_Work instructions_.
Print the lines from the one containing "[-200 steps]" through the end of the material below, both included, exactly as they appear and without pictures.

********************

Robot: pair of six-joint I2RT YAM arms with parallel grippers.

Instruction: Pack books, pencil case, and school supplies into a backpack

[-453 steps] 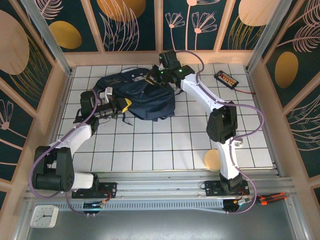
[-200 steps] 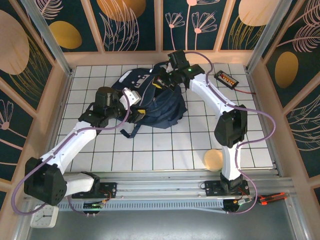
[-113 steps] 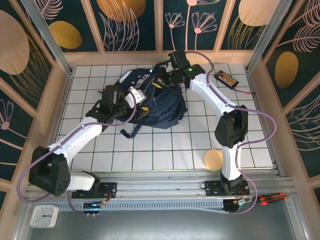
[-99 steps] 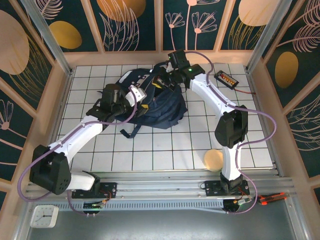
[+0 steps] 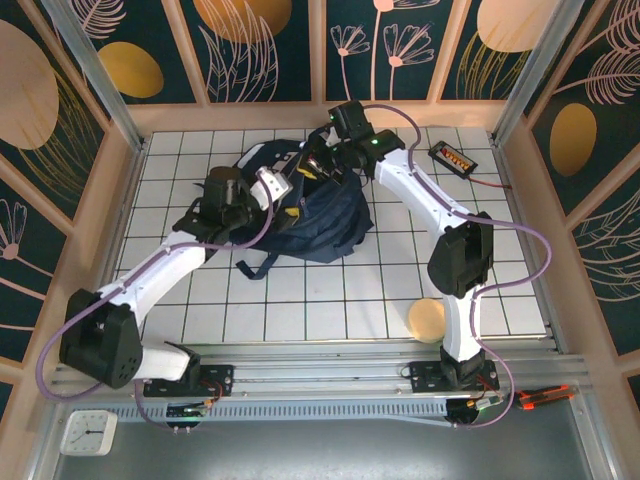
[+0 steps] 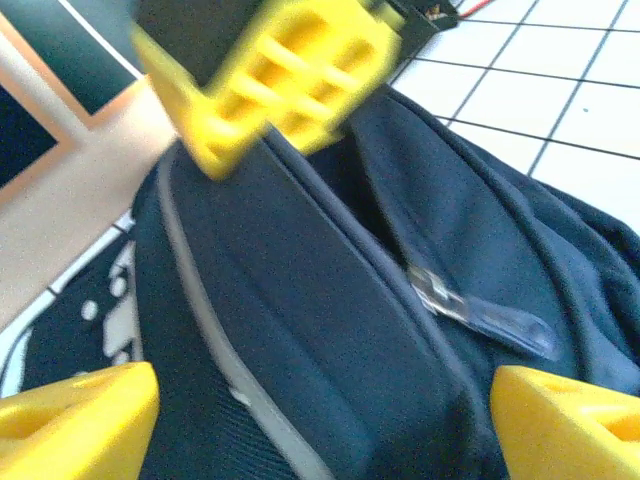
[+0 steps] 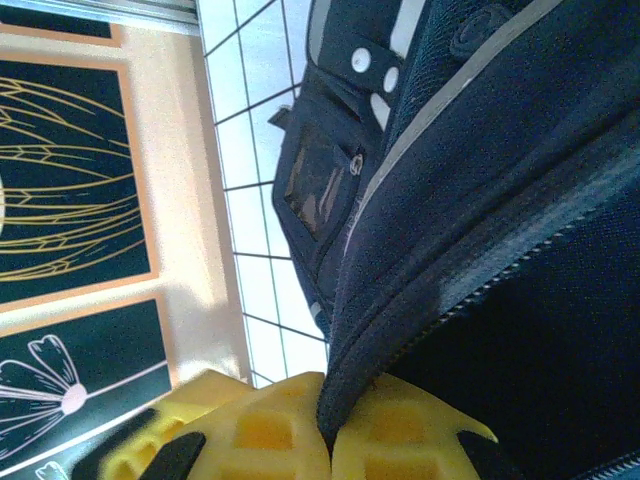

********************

_Result_.
[-200 steps] 
[-113 steps] 
[-99 steps] 
[+0 steps] 
[+0 steps] 
[+0 steps] 

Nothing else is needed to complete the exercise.